___ Raw data ___
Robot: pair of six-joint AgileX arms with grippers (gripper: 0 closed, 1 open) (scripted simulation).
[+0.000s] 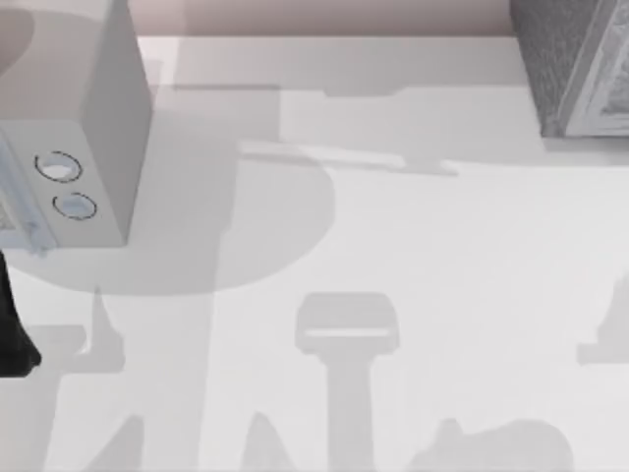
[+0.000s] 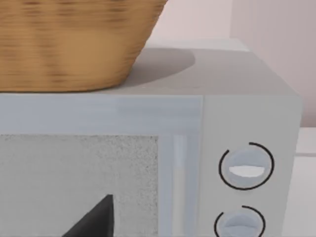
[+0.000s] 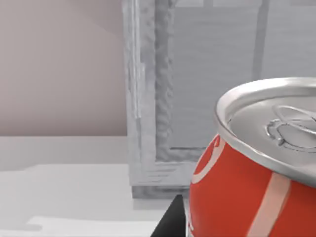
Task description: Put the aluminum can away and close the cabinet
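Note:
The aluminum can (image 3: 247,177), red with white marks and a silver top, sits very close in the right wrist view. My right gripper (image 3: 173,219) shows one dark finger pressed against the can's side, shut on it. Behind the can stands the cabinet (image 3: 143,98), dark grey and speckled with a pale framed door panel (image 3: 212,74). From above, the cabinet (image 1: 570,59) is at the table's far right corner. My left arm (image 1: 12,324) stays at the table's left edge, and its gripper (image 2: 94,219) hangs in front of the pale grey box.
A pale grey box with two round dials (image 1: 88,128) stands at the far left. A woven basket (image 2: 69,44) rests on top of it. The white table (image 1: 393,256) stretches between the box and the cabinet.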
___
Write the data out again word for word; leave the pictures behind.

Robot: pair of six-joint AgileX arms with grippers (gripper: 0 closed, 1 open) (scripted simulation).
[+0.000s] 
[+0.000s] 
[+0.000s] 
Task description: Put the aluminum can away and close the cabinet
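Note:
The aluminum can (image 3: 247,177), red with white marks and a silver top, sits very close in the right wrist view. My right gripper (image 3: 173,219) shows one dark finger pressed against the can's side, shut on it. Behind the can stands the cabinet (image 3: 143,98), dark grey and speckled with a pale framed door panel (image 3: 212,74). From above, the cabinet (image 1: 570,59) is at the table's far right corner. My left arm (image 1: 12,324) stays at the table's left edge, and its gripper (image 2: 94,219) hangs in front of the pale grey box.
A pale grey box with two round dials (image 1: 88,128) stands at the far left. A woven basket (image 2: 69,44) rests on top of it. The white table (image 1: 393,256) stretches between the box and the cabinet.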

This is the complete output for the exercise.